> Assignment
Restate each entry word for word, leaving nothing out.

> Supplied material

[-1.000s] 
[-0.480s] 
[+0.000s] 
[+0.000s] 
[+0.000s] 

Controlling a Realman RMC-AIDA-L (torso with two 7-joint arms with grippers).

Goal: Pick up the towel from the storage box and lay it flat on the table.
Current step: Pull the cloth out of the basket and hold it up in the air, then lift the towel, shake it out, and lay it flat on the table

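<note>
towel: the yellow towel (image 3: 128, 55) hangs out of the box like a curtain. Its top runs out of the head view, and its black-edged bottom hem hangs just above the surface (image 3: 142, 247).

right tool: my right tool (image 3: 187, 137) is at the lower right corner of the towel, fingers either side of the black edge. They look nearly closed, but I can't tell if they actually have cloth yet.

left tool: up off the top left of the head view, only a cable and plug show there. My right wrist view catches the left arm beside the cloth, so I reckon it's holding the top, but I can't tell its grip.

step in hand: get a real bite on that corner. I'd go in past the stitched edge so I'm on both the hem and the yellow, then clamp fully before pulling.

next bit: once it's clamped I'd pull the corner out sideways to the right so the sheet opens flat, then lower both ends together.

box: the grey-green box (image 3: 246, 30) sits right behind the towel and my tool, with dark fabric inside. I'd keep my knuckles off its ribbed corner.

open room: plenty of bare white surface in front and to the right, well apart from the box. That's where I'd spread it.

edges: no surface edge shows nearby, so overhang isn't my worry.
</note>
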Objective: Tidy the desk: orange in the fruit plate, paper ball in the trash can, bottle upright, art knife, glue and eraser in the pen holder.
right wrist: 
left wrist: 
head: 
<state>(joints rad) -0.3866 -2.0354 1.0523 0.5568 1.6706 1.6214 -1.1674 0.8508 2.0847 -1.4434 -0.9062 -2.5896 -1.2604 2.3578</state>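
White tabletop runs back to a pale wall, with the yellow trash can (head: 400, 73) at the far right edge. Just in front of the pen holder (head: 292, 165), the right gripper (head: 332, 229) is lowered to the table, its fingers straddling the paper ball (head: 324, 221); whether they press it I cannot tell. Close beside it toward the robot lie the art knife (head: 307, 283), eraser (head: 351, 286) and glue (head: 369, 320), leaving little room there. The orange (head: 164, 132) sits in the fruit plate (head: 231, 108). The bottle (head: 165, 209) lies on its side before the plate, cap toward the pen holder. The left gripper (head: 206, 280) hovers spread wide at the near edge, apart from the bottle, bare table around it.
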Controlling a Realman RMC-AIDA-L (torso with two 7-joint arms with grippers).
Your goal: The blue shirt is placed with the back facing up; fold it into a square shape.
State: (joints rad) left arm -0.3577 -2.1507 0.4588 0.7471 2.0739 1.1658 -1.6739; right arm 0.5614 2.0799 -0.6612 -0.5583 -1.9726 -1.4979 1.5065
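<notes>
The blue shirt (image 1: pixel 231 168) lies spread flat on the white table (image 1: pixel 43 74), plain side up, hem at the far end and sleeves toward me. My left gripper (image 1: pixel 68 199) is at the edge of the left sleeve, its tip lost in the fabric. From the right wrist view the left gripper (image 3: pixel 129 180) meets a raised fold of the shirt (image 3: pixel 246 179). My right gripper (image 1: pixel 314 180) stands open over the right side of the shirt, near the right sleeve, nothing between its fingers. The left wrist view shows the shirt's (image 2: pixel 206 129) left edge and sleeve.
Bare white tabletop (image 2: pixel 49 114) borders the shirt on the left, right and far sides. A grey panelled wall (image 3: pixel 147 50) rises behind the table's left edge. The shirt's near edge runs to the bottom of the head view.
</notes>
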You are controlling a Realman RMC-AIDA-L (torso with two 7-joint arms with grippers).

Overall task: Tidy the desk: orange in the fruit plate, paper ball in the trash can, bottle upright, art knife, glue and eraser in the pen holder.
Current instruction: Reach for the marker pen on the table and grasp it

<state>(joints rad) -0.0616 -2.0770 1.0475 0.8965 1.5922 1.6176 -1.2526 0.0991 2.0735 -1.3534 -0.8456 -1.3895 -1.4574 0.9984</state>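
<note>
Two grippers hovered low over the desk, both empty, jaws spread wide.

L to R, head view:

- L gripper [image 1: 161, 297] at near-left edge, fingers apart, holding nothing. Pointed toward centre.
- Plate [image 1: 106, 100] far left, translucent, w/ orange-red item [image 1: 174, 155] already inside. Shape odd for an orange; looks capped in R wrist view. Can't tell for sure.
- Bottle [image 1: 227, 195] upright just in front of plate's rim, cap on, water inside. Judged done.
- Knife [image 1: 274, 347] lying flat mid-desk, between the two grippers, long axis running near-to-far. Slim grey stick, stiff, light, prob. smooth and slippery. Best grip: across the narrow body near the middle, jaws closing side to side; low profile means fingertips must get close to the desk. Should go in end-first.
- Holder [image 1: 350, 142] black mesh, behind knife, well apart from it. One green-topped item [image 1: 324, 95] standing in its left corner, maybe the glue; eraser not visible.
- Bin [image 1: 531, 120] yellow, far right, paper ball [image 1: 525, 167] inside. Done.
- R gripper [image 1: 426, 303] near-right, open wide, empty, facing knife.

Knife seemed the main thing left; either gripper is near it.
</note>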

> Task solution
[-1.000s] 
[-0.480s] 
[+0.000s] 
[+0.000s] 
[+0.000s] 

Controlling a Realman RMC-AIDA-L (torso with two 7-joint arms with grippers).

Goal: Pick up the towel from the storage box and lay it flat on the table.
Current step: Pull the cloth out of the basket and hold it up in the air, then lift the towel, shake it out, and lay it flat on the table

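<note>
towel: the yellow towel (image 3: 128, 55) hangs out of the box like a curtain. Its top runs out of the head view, and its black-edged bottom hem hangs just above the surface (image 3: 142, 247).

right tool: my right tool (image 3: 187, 137) is at the lower right corner of the towel, fingers either side of the black edge. They look nearly closed, but I can't tell if they actually have cloth yet.

left tool: up off the top left of the head view, only a cable and plug show there. My right wrist view catches the left arm beside the cloth, so I reckon it's holding the top, but I can't tell its grip.

step in hand: get a real bite on that corner. I'd go in past the stitched edge so I'm on both the hem and the yellow, then clamp fully before pulling.

next bit: once it's clamped I'd pull the corner out sideways to the right so the sheet opens flat, then lower both ends together.

box: the grey-green box (image 3: 246, 30) sits right behind the towel and my tool, with dark fabric inside. I'd keep my knuckles off its ribbed corner.

open room: plenty of bare white surface in front and to the right, well apart from the box. That's where I'd spread it.

edges: no surface edge shows nearby, so overhang isn't my worry.
</note>
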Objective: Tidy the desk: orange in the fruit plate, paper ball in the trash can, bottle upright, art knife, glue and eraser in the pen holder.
right wrist: 
left wrist: 
head: 
<state>(joints rad) -0.3866 -2.0354 1.0523 0.5568 1.6706 1.6214 -1.1674 0.8508 2.0847 -1.4434 -0.9062 -2.5896 -1.2604 2.3578</state>
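White tabletop runs back to a pale wall, with the yellow trash can (head: 400, 73) at the far right edge. Just in front of the pen holder (head: 292, 165), the right gripper (head: 332, 229) is lowered to the table, its fingers straddling the paper ball (head: 324, 221); whether they press it I cannot tell. Close beside it toward the robot lie the art knife (head: 307, 283), eraser (head: 351, 286) and glue (head: 369, 320), leaving little room there. The orange (head: 164, 132) sits in the fruit plate (head: 231, 108). The bottle (head: 165, 209) lies on its side before the plate, cap toward the pen holder. The left gripper (head: 206, 280) hovers spread wide at the near edge, apart from the bottle, bare table around it.
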Controlling a Realman RMC-AIDA-L (torso with two 7-joint arms with grippers).
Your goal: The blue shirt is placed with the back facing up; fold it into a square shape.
State: (joints rad) left arm -0.3577 -2.1507 0.4588 0.7471 2.0739 1.1658 -1.6739; right arm 0.5614 2.0799 -0.6612 -0.5583 -1.9726 -1.4979 1.5065
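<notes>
The blue shirt (image 1: pixel 231 168) lies spread flat on the white table (image 1: pixel 43 74), plain side up, hem at the far end and sleeves toward me. My left gripper (image 1: pixel 68 199) is at the edge of the left sleeve, its tip lost in the fabric. From the right wrist view the left gripper (image 3: pixel 129 180) meets a raised fold of the shirt (image 3: pixel 246 179). My right gripper (image 1: pixel 314 180) stands open over the right side of the shirt, near the right sleeve, nothing between its fingers. The left wrist view shows the shirt's (image 2: pixel 206 129) left edge and sleeve.
Bare white tabletop (image 2: pixel 49 114) borders the shirt on the left, right and far sides. A grey panelled wall (image 3: pixel 147 50) rises behind the table's left edge. The shirt's near edge runs to the bottom of the head view.
</notes>
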You are controlling a Realman RMC-AIDA-L (torso with two 7-joint arms with grippers).

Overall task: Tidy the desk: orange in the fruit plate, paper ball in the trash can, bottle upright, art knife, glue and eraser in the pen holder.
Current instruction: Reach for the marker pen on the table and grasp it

<state>(joints rad) -0.0616 -2.0770 1.0475 0.8965 1.5922 1.6176 -1.2526 0.0991 2.0735 -1.3534 -0.8456 -1.3895 -1.4574 0.9984</state>
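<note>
Two grippers hovered low over the desk, both empty, jaws spread wide.

L to R, head view:

- L gripper [image 1: 161, 297] at near-left edge, fingers apart, holding nothing. Pointed toward centre.
- Plate [image 1: 106, 100] far left, translucent, w/ orange-red item [image 1: 174, 155] already inside. Shape odd for an orange; looks capped in R wrist view. Can't tell for sure.
- Bottle [image 1: 227, 195] upright just in front of plate's rim, cap on, water inside. Judged done.
- Knife [image 1: 274, 347] lying flat mid-desk, between the two grippers, long axis running near-to-far. Slim grey stick, stiff, light, prob. smooth and slippery. Best grip: across the narrow body near the middle, jaws closing side to side; low profile means fingertips must get close to the desk. Should go in end-first.
- Holder [image 1: 350, 142] black mesh, behind knife, well apart from it. One green-topped item [image 1: 324, 95] standing in its left corner, maybe the glue; eraser not visible.
- Bin [image 1: 531, 120] yellow, far right, paper ball [image 1: 525, 167] inside. Done.
- R gripper [image 1: 426, 303] near-right, open wide, empty, facing knife.

Knife seemed the main thing left; either gripper is near it.
</note>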

The required output has now been supplied.